Kriminelle nutzen kontinuierlich ausgeklügelte Techniken um die Ressourcen von Computern auszubeuten – für ihre Zwecke. Angriffe wie die kürzlich aufgedeckte Krypto-Mining-Kampagne GhostEngine verdeutlichen dies.
Unbekannte Herkunft und fehlende Klarheit über das Ausmaß
Forscher von Elastic Security Labs und Antiy haben unabhängig voneinander Berichte über GhostEngine verfasst. Sie erstellten Erkennungsregeln um Angriffe frühzeitig zu erkennen – und zu verhindern.
GhostEngine trickst Sicherheitslösungen aus
Die Ziele und Opfer dieser Kampagne bleiben bislang unbekannt; die Raffinesse jedoch ist verblüffend. Wer für diese Angriffe verantwortlich ist – bleibt weiterhin unklar. Keine Berichte verweisen auf bekannte Bedrohungsakteure – oder Details zu betroffenen Systemen.
Die Mechanismen hinter GhostEngine
GhostEngine nutzt eine Vielzahl von Techniken um Sicherheitssoftware zu überlisten. Angreifer wollen unbemerkt Rechenleistung anzapfen – für das Schürfen von Kryptowährungen wie Monero. Der Angriff verläuft in mehreren Schritten:
- Getarnte Startdatei: Die Malware als vermeintlich harmlose Windows-Datei "Tiworker.exe" tarnt sich.
- Vielseitige PowerShell-Nutzlast: Ein spezialisiertes PowerShell-Skript wird von der Infrastruktur der Angreifer nachgeladen. Dieses Skript deaktiviert Windows Defender – Remote-Verbindungen sind jetzt möglich – und löscht Protokolldateien.
- Deaktivierung von EDR: Die Hauptnutzlast "smartscreen.exe" wird implementiert. GhostEngine nutzt Schwachstellen in Drittanbieter-Treibern um EDR-Lösungen (Endpoint Detection & Response) abzuschalten.
- Mining-Komponente: Der XMRig-Miner wird heruntergeladen – unbemerkt im Hintergrund Kryptomining für die Angreifer läuft jetzt.
Erfolgreiches Krypto-Mining: Empfohlene Schutzmaßnahmen
Forscher empfehlen, verdächtige PowerShell-Ausführungen – ungewöhnliche Prozessaktivitäten – und Netzwerkverkehr sorgfältig zu überwachen.
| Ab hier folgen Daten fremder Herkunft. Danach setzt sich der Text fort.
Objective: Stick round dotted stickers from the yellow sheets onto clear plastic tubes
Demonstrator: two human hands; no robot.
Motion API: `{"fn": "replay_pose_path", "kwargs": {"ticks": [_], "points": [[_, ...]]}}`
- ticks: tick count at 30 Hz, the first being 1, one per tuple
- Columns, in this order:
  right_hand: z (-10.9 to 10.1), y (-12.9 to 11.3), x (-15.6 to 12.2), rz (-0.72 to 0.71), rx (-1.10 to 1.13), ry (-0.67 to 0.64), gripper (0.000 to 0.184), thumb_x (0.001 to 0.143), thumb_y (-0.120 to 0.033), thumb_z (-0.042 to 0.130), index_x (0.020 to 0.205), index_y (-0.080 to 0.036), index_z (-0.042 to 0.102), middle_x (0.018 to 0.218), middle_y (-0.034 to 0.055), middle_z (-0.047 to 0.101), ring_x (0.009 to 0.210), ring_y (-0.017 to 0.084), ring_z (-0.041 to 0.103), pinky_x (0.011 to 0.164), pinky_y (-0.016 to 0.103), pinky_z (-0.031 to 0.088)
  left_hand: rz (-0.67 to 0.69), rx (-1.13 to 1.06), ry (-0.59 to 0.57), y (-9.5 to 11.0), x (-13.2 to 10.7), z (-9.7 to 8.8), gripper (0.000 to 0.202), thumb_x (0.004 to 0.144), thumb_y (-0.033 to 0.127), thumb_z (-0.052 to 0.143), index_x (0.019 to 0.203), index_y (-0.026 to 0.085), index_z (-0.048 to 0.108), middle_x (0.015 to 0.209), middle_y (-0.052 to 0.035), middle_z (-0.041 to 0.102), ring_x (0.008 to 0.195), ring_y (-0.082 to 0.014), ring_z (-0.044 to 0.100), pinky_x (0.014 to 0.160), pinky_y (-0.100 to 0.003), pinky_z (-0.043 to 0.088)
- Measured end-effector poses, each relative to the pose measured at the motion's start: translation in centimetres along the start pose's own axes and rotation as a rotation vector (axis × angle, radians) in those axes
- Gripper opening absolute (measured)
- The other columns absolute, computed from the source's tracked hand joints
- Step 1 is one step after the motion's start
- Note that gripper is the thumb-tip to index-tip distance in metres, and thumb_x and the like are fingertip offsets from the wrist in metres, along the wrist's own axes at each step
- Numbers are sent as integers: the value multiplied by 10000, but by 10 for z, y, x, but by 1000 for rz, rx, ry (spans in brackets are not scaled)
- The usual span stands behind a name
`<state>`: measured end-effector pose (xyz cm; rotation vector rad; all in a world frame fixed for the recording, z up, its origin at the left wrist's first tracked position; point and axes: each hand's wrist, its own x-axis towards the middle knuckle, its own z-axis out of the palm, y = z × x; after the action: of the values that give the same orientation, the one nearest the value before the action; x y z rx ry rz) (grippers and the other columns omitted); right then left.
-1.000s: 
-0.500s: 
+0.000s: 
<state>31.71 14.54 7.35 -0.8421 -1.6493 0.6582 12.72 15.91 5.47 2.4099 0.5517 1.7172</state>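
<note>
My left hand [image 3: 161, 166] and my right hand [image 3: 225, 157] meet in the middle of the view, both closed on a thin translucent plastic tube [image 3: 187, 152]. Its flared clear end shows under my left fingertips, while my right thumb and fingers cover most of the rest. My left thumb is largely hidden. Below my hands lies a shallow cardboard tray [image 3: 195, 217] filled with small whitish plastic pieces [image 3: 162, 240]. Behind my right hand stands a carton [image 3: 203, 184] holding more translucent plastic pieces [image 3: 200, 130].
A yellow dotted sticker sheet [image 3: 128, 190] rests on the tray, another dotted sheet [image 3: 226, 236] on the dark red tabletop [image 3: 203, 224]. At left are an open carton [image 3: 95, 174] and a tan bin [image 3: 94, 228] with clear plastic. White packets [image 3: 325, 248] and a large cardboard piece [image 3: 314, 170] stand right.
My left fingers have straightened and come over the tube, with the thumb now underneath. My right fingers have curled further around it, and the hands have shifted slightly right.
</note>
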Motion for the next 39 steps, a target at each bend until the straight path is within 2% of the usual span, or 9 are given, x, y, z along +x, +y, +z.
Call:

Besonders verdächtig: Aktivitäten die auf Krypto-Mining-Pools hindeuten. Zudem sollten anfällige Treiber und die Erstellung von Kernel-Mode-Diensten genauestens überwacht werden.
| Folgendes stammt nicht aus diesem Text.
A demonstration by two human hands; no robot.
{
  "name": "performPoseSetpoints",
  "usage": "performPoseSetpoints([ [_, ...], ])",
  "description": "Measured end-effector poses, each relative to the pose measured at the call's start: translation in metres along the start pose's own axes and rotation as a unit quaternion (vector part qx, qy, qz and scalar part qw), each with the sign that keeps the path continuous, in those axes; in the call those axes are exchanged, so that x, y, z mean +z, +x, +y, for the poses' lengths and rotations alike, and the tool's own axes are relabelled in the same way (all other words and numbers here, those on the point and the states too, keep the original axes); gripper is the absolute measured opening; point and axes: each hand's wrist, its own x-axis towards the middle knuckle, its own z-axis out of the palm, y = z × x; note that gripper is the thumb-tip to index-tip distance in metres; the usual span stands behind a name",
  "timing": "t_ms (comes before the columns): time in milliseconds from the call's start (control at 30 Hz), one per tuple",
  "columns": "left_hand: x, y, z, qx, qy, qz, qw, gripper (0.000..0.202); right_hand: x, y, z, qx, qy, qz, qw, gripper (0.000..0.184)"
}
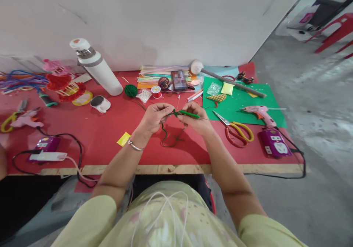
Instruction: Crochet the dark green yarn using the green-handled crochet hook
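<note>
Above the middle of the red table, my left hand (pixel 160 114) pinches a small piece of dark green crochet work (pixel 175 112). In my right hand (pixel 195 115) is a crochet hook with a green handle (pixel 189 113), its tip at the crochet work; the fingers are closed around it. A loose strand of green yarn (pixel 163 133) hangs below my left hand. Another strand runs from behind that hand toward a ball of green yarn (pixel 130 90) farther back. Both hands are close together, just above the tabletop.
Scissors (pixel 234 127) and a pink glue gun (pixel 260 114) lie at right, near a purple power socket (pixel 275 143). A white thermos (pixel 100 70) and a mug (pixel 100 103) stand at back left. Red thread (pixel 156 92) and pipe cleaners (pixel 154 75) are behind my hands.
</note>
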Motion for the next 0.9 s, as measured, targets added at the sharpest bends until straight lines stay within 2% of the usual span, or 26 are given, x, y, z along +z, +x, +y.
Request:
performPoseSetpoints([
  [200, 0.003, 0.003, -0.003, -0.009, -0.025, 0.013, 1.0, 0.033, 0.0, -0.001, -0.004, -0.007, -0.001, 0.008, 1.0, 0.045],
  [400, 0.005, 0.004, -0.004, 0.011, -0.022, 0.0, 1.0, 0.034, -0.003, -0.002, -0.002, -0.022, -0.032, 0.007, 0.999, 0.039],
  [633, 0.004, 0.005, -0.011, 0.024, -0.012, -0.016, 1.0, 0.03, 0.001, -0.004, -0.005, -0.026, -0.067, 0.016, 0.997, 0.054],
  [900, -0.003, 0.007, -0.019, 0.019, 0.017, -0.027, 0.999, 0.026, -0.003, -0.003, -0.002, -0.051, -0.072, 0.048, 0.995, 0.043],
])
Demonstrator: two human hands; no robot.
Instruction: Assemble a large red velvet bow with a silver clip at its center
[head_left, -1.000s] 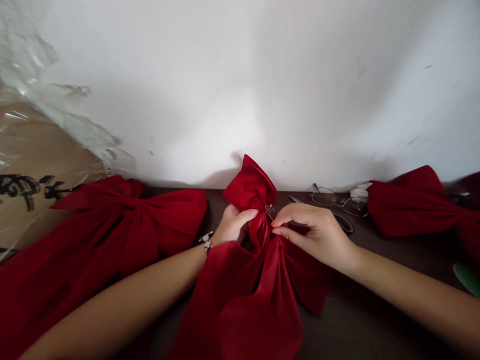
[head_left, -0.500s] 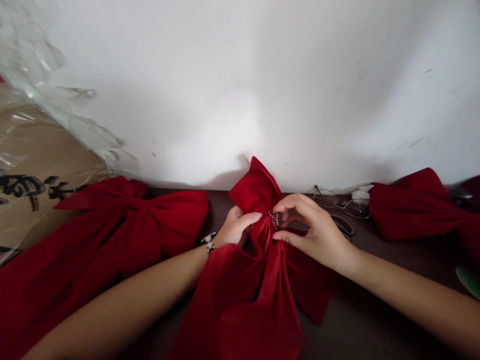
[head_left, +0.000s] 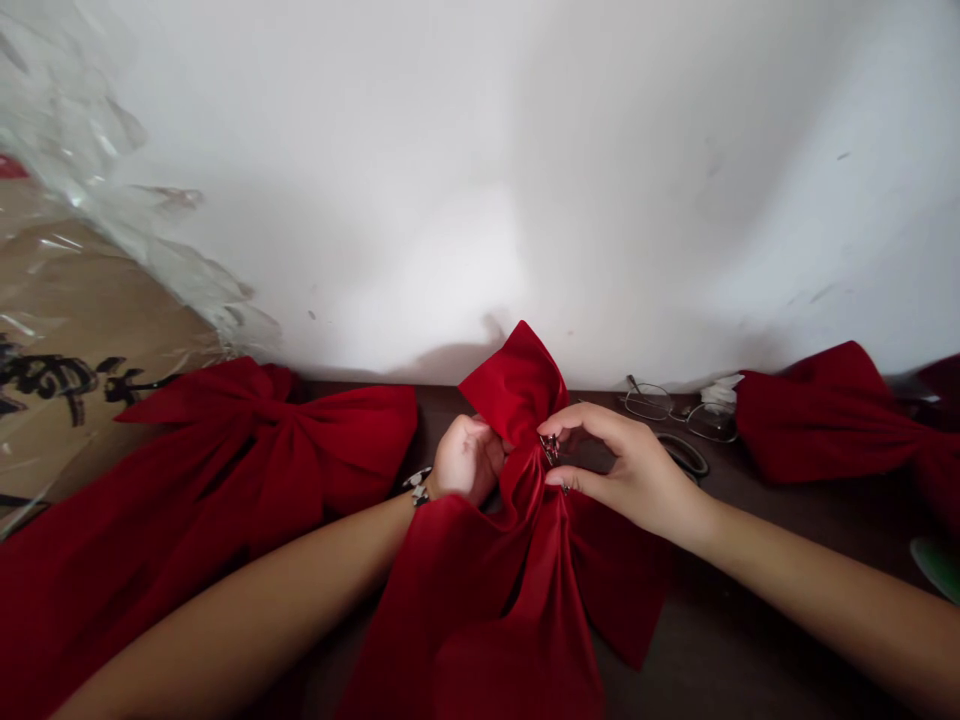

Blockieren von Dateierstellung durch angreifbare Treiber ist effektiv – etwa aswArPots.sys und IobitUnlockers.sys. Elastic Security veröffentlichte YARA-Regeln die bei der Identifizierung von GhostEngine-Infektionen helfen. Diese Erkennungsmaßnahmen sollen helfen – Bedrohungen frühzeitig erkennen und geeignete Schutzmaßnahmen ergreifen.
Kommentare
: Modernen Cyber-Angriffen begegnen
GhostEngine steht stellvertretend für die Raffinesse moderner Cyber-Angriffe. Die Malware kombiniert geschickt diverse Techniken. Ziel ist das Umgehen von Sicherheitslösungen – und die Ausnutzung von Ressourcen der Opfersysteme. Dank der Erkennungsregeln von Elastic & Antiy können Bedrohungen jetzt frühzeitig identifiziert – und Systeme geschützt werden.